1999年7月29日
シーラス・ロジック(本社:米国カリフォルニア州フリーモント、社長兼CEO:デヴィッド・フレンチは、同社のクリスタル・セミコンダクタ事業部がOPTi Inc.(米国カリフォルニア州ミルピータス)、TriTech Microelectronics Pte Ltd.(シンガポール)、TriTech Microelectronics International, Inc.(米国カリフォルニア州サノゼ)に対する特許権侵害訴訟で勝訴し、2,000万ドルの賠償金の裁定を得たと発表した。
米テキサス州西地区米国地方裁判所の記録的な判決において、裁判長を務めたサム・スパークス判事は各被告人に対して、数百万ドルの賠償金に加え判決後利益を賠償するよう裁判所に正式提出した。裁判所は陪審団の評決した賠償金を減額したが、被告側の再審要求を退け、この事例が例外的であると認定するよう求めていたクリスタルの要求により裁判所はクリスタルに有利に賠償額を設定した。
この訴訟の争点は、シーラス・ロジックの技術として広く認識されているDelta Sigmaテクノロジーであった。このテクノロジーは、マイクロフォンやセンサなどをソースとするアナログ信号を、オーディオ製品やモデムを始めとするデジタル・システムが使うデジタル・データ・ストリームに変換するうえで重要な役割を果たす。スパークス判事は陪審団の決定を促すうえで、Delta Sigma特許権の有効性と、被告TriTechが故意にそれを侵害したという裁決を再度容認した。被告TriTechが故意に特許権侵害を犯したとする陪審団の評決を支援し、裁判所は基本賠償を二倍にし、弁護費用と経費を負担するように裁定している。
裁判所は、「クリスタルに掛かった負担を検討しても、故意か否かの問題は厳密に明らかにはならなかった」としながら、「事なかれ主義の防御は、故意的侵害を取り消すのに有効ではない」と述べた。さらに、緊急の永久的差止め命令を発し、1999年2月12日以降に侵害製品が販売された顧客すべてを示すように被告に命じた。

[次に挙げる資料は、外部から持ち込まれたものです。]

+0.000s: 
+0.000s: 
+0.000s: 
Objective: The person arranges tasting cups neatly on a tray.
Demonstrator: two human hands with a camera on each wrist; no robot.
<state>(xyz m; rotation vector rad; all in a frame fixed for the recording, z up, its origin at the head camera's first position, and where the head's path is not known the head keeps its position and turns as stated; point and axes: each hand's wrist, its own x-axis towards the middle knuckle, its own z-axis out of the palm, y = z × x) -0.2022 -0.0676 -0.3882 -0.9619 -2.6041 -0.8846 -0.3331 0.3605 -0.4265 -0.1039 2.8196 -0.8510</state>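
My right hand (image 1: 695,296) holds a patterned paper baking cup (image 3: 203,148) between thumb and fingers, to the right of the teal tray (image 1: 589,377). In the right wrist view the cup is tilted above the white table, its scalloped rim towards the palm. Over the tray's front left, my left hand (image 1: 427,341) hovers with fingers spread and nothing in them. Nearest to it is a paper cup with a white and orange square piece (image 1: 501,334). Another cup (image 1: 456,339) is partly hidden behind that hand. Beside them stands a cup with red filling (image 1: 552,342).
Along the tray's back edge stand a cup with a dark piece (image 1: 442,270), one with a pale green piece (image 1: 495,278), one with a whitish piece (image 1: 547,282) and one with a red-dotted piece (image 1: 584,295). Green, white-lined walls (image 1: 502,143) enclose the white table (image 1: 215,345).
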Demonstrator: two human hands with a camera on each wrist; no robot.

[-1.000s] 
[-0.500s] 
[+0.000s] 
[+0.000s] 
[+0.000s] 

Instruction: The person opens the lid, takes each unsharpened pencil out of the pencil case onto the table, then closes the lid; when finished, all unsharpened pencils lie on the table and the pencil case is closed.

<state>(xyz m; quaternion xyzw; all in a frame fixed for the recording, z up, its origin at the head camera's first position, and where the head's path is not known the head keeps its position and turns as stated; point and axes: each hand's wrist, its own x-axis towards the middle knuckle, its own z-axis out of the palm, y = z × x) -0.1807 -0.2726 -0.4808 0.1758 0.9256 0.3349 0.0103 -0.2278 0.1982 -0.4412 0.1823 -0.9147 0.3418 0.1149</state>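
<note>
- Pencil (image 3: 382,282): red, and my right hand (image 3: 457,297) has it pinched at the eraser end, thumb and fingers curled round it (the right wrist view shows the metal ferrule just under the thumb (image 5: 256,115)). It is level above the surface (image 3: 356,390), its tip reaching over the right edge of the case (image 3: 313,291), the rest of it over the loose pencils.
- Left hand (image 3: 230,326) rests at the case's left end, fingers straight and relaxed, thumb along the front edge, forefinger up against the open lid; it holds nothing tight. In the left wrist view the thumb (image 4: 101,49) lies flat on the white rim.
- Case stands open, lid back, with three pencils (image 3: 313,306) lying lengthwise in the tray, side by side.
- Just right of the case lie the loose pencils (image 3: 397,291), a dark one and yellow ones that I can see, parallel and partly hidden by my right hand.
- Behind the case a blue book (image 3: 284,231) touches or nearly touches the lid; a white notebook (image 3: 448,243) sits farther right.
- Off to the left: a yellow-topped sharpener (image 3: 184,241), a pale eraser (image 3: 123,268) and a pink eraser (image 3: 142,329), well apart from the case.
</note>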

シーラス・ロジックのデヴィッド・フレンチ社長兼CEOは、次のように述べた。「我々は、判決がシーラス・ロジックの知的資産の強さを強調したものであると確信している。特に、この特許技術は組み込みアプリケーション用の高性能アナログおよびミックスド・シグナルの集積化にフォーカスする当社の戦略をサポートしている。シーラス・ロジックは870件を超える米国特許(発行済みと申請中を含む)を保持し、そのうち50件以上が当社独自のDelta Sigmaテクノロジーに関連している」フレンチ社長は自社の豊富な特許権ポートフォリオの市場を守るために、特許権を侵害する競合他社に対して権利を積極的に主張し続けると宣言した。 被告のOPTiとTriTechの侵害製品はオーディオIC市場に投入された。シーラス・ロジックはこの市場でのリーダー企業である。Forward Concepts(米国アリゾナ州テンピー)が発表したのマーケット・リサーチ報告書によると、シーラス・ロジックはオーディオIC市場(1998年度の市場規模16億ドル)で総合的なマーケット・リーダーとして指名されている。Forward Conceptsは、この市場(パーソナル・コンピュータ分野、民生分野、プロフェッショナル分野)の規模は年平均で18%の成長率を実現し、2003年までに36億ドルに達するものと予想している。 。
OPTiおよびTriTechに対する訴訟は、米国特許権番号の4,746,899、4,851,841、5,220,483の侵害を主張したものである。OPTi/TriTechの侵害製品は、AC97互換の、シリアル、およびパラレル・オーディオ・コーデック・デバイス(AC97とは、コンピュータ・オーディオ・システムに関連するIntel仕様)である。シーラス・ロジックは、OPTiおよびTriTechの両社に対して、下記の侵害デバイスと同等のデバイスを提供する立場にあることを立証した。
28021 C02; 28023; 28025 April B; 28026; 28027B Midas; 28029; 60102; 60103; 60104 A, B01; 60105 A, B, C01, C02; 60107 (別称、88015d); 60109; 60111; 60301 (別称、OPTi 930); 60302 A02, B05, B06, B07 (別称、OPTi 931); 60304 (別称、OPTi 933); 61401; 83100 B02, C01; 88014; 88015 A, B, C; 88017 A01; 88018 A01; 88019 A01 (別称、61301); 88020 A02, B01 (別称、60303 and OPTi 916); 88021 A02, B01; 88025 A02;および、88200 (すべての改訂版); 88802 A01, A02 (別称、88801)。